_Problem details_
All of the data below is to be written out again exactly.

_Data supplied_
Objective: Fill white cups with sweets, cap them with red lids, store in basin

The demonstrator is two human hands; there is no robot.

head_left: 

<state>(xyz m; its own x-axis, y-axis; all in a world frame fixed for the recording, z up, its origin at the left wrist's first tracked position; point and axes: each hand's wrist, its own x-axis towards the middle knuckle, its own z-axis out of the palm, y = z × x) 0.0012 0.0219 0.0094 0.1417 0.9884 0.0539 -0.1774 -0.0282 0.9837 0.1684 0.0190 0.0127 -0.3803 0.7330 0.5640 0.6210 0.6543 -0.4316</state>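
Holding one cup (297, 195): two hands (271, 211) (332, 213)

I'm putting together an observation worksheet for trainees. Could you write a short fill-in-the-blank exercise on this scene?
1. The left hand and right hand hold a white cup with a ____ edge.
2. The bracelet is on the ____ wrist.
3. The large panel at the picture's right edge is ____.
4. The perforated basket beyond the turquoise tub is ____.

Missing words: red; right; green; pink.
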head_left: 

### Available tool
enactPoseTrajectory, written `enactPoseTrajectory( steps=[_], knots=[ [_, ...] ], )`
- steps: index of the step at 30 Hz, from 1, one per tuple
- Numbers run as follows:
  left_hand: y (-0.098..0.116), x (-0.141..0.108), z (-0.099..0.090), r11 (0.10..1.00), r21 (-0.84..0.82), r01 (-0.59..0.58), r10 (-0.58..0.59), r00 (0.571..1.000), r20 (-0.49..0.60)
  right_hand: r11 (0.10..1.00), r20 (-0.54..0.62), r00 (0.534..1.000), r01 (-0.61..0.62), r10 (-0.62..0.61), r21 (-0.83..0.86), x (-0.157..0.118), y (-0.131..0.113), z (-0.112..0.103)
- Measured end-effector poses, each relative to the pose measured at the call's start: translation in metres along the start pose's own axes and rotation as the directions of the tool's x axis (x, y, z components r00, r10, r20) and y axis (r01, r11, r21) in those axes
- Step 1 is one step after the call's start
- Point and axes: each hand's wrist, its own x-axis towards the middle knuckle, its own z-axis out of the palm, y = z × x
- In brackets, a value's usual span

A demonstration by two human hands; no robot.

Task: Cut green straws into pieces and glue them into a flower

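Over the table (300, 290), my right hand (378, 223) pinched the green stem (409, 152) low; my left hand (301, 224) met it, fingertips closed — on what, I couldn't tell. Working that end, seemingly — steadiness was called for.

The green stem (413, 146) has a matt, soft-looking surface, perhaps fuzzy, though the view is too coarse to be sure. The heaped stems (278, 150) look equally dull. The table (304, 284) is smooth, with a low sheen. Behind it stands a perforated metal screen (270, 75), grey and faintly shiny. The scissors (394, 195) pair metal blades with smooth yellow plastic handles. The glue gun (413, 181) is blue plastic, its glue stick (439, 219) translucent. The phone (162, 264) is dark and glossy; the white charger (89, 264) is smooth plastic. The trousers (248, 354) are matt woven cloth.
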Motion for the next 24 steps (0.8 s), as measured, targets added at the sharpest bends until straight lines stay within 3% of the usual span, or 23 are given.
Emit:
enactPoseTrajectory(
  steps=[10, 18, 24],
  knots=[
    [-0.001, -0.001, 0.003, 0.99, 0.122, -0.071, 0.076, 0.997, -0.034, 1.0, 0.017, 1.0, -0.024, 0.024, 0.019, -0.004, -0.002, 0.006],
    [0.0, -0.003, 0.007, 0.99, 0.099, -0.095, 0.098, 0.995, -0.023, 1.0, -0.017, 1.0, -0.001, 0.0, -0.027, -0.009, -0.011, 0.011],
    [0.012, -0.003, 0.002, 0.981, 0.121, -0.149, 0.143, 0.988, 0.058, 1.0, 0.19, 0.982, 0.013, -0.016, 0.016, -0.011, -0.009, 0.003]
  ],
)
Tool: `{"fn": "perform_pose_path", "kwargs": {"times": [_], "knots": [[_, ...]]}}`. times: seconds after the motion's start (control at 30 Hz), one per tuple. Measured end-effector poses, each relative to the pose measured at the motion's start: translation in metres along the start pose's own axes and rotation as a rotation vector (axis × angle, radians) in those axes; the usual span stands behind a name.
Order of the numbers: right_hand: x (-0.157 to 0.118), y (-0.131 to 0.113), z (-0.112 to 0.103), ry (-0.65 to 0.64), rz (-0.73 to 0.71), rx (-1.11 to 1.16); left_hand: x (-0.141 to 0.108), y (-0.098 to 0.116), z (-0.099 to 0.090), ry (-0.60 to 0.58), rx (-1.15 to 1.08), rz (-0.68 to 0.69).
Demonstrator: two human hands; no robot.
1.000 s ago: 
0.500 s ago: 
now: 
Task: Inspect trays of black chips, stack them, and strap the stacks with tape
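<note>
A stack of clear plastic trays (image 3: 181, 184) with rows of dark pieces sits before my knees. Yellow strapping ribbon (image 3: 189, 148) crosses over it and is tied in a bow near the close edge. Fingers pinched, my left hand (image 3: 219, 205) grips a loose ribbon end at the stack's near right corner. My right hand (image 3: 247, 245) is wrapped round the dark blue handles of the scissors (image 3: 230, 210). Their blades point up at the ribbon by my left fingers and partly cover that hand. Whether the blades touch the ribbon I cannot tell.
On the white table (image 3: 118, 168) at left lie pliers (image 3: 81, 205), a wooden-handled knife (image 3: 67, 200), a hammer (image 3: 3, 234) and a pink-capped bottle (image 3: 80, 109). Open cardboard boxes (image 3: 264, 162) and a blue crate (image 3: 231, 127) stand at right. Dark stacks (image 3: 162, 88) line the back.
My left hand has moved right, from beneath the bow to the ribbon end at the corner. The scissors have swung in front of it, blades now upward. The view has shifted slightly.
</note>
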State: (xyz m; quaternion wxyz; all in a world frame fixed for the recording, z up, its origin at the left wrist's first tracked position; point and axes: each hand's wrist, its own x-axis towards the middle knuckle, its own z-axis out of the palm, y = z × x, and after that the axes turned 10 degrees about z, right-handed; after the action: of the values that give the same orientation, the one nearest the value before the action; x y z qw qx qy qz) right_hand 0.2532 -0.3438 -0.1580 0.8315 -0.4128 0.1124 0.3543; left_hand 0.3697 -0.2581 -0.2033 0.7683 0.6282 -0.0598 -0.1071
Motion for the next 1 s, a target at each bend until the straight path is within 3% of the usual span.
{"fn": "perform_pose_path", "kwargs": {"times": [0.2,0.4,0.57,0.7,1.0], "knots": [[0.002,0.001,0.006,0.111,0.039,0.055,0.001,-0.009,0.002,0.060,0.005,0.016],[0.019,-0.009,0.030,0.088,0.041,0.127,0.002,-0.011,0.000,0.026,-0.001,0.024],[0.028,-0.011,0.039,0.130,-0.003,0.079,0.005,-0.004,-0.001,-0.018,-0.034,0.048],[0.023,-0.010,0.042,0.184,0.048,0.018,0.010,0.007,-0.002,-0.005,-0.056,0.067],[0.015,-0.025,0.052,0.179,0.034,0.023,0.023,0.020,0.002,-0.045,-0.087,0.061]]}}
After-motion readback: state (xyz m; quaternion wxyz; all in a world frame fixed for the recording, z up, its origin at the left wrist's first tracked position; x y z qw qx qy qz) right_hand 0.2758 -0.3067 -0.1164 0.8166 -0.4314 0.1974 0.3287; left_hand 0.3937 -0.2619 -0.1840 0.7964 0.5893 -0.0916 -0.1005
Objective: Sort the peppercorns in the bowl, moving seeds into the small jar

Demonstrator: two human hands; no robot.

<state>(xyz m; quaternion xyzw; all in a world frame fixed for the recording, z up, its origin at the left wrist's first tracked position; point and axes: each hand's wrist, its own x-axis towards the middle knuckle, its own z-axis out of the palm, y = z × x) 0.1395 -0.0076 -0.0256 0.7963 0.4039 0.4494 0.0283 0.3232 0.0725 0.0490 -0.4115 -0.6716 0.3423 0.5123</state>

_Result of the exercise_
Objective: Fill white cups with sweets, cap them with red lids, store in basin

The demonstrator is two human hands; there is no robot.

head_left: 

<state>(xyz m; its own x-axis, y-axis; all in a world frame fixed for the recording, z up, its origin at the left wrist's first tracked position; point and axes: each hand's wrist, its own x-axis towards the middle knuckle, its own z-axis out of the palm, y = z × x) 0.0012 0.0219 0.0094 0.1417 0.9884 0.0539 -0.1774 -0.0282 0.9837 0.1684 0.0190 0.0127 -0.3803 0.7330 0.5640 0.6210 0.6543 -0.4316</state>
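Holding one cup (297, 195): two hands (271, 211) (332, 213)

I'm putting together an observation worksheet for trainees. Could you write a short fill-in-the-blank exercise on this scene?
1. The left hand and right hand hold a white cup with a ____ edge.
2. The bracelet is on the ____ wrist.
3. The large panel at the picture's right edge is ____.
4. The perforated basket beyond the turquoise tub is ____.

Missing words: red; right; green; pink.
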head_left: 

### Available tool
enactPoseTrajectory, written `enactPoseTrajectory( steps=[_], knots=[ [_, ...] ], )`
- steps: index of the step at 30 Hz, from 1, one per tuple
- Numbers run as follows:
  left_hand: y (-0.098..0.116), x (-0.141..0.108), z (-0.099..0.090), r11 (0.10..1.00), r21 (-0.84..0.82), r01 (-0.59..0.58), r10 (-0.58..0.59), r00 (0.571..1.000), r20 (-0.49..0.60)
  right_hand: r11 (0.10..1.00), r20 (-0.54..0.62), r00 (0.534..1.000), r01 (-0.61..0.62), r10 (-0.62..0.61), r21 (-0.83..0.86), x (-0.157..0.118), y (-0.131..0.113), z (-0.112..0.103)
- Measured end-effector poses, each relative to the pose measured at the call's start: translation in metres along the start pose's own axes and rotation as the directions of the tool's x axis (x, y, z components r00, r10, r20) and y axis (r01, r11, r21) in those axes
- Step 1 is one step after the call's start
- Point and axes: each hand's wrist, its own x-axis towards the middle knuckle, its own z-axis out of the palm, y = z × x
- In brackets, a value's usual span

A demonstration by two human hands; no robot.

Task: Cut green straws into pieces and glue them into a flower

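Over the table (300, 290), my right hand (378, 223) pinched the green stem (409, 152) low; my left hand (301, 224) met it, fingertips closed — on what, I couldn't tell. Working that end, seemingly — steadiness was called for.

The green stem (413, 146) has a matt, soft-looking surface, perhaps fuzzy, though the view is too coarse to be sure. The heaped stems (278, 150) look equally dull. The table (304, 284) is smooth, with a low sheen. Behind it stands a perforated metal screen (270, 75), grey and faintly shiny. The scissors (394, 195) pair metal blades with smooth yellow plastic handles. The glue gun (413, 181) is blue plastic, its glue stick (439, 219) translucent. The phone (162, 264) is dark and glossy; the white charger (89, 264) is smooth plastic. The trousers (248, 354) are matt woven cloth.
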Motion for the next 24 steps (0.8 s), as measured, targets added at the sharpest bends until straight lines stay within 3% of the usual span, or 23 are given.
Emit:
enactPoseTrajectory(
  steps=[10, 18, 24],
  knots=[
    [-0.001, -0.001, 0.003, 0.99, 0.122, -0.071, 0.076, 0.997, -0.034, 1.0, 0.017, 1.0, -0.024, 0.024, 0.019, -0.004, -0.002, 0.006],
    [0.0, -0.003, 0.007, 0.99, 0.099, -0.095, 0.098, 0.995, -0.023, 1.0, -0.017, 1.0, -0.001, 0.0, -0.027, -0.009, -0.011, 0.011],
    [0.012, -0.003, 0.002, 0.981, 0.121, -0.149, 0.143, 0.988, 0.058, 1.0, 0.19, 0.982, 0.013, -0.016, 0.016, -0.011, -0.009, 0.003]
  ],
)
Tool: `{"fn": "perform_pose_path", "kwargs": {"times": [_], "knots": [[_, ...]]}}`. times: seconds after the motion's start (control at 30 Hz), one per tuple. Measured end-effector poses, each relative to the pose measured at the motion's start: translation in metres along the start pose's own axes and rotation as a rotation vector (axis × angle, radians) in those axes; the usual span stands behind a name.
Order of the numbers: right_hand: x (-0.157 to 0.118), y (-0.131 to 0.113), z (-0.112 to 0.103), ry (-0.65 to 0.64), rz (-0.73 to 0.71), rx (-1.11 to 1.16); left_hand: x (-0.141 to 0.108), y (-0.098 to 0.116), z (-0.099 to 0.090), ry (-0.60 to 0.58), rx (-1.15 to 1.08), rz (-0.68 to 0.69).
Demonstrator: two human hands; no robot.
1.000 s ago: 
0.500 s ago: 
now: 
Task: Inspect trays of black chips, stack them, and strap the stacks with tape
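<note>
A stack of clear plastic trays (image 3: 181, 184) with rows of dark pieces sits before my knees. Yellow strapping ribbon (image 3: 189, 148) crosses over it and is tied in a bow near the close edge. Fingers pinched, my left hand (image 3: 219, 205) grips a loose ribbon end at the stack's near right corner. My right hand (image 3: 247, 245) is wrapped round the dark blue handles of the scissors (image 3: 230, 210). Their blades point up at the ribbon by my left fingers and partly cover that hand. Whether the blades touch the ribbon I cannot tell.
On the white table (image 3: 118, 168) at left lie pliers (image 3: 81, 205), a wooden-handled knife (image 3: 67, 200), a hammer (image 3: 3, 234) and a pink-capped bottle (image 3: 80, 109). Open cardboard boxes (image 3: 264, 162) and a blue crate (image 3: 231, 127) stand at right. Dark stacks (image 3: 162, 88) line the back.
My left hand has moved right, from beneath the bow to the ribbon end at the corner. The scissors have swung in front of it, blades now upward. The view has shifted slightly.
</note>
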State: (xyz m; quaternion wxyz; all in a world frame fixed for the recording, z up, its origin at the left wrist's first tracked position; point and axes: each hand's wrist, its own x-axis towards the middle knuckle, its own z-axis out of the palm, y = z × x, and after that the axes turned 10 degrees about z, right-handed; after the action: of the values that give the same orientation, the one nearest the value before the action; x y z qw qx qy qz) right_hand 0.2532 -0.3438 -0.1580 0.8315 -0.4128 0.1124 0.3543; left_hand 0.3697 -0.2581 -0.2033 0.7683 0.6282 -0.0598 -0.1071
Motion for the next 1 s, a target at each bend until the straight path is within 3% of the usual span.
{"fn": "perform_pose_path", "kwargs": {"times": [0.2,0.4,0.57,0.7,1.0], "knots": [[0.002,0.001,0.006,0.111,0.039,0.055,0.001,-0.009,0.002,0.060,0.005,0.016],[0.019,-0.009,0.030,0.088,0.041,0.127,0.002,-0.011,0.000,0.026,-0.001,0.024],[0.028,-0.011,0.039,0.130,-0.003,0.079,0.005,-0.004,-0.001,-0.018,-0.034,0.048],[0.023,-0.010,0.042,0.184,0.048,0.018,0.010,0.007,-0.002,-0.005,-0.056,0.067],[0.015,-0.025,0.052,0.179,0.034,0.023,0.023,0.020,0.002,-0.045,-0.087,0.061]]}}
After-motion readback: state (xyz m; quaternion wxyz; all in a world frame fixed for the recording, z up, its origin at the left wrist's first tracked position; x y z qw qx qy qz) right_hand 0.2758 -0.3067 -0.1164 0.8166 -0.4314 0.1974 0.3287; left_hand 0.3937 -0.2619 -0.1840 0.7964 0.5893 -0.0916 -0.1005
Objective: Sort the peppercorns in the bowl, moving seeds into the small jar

Demonstrator: two human hands; no robot.

<state>(xyz m; quaternion xyzw; all in a world frame fixed for the recording, z up, its origin at the left wrist's first tracked position; point and axes: each hand's wrist, its own x-axis towards the middle knuckle, its own z-axis out of the palm, y = z × x) 0.1395 -0.0076 -0.0256 0.7963 0.4039 0.4494 0.0283 0.3232 0.0725 0.0490 -0.4115 -0.6716 0.3423 0.5123</state>

No part of the exercise remains open.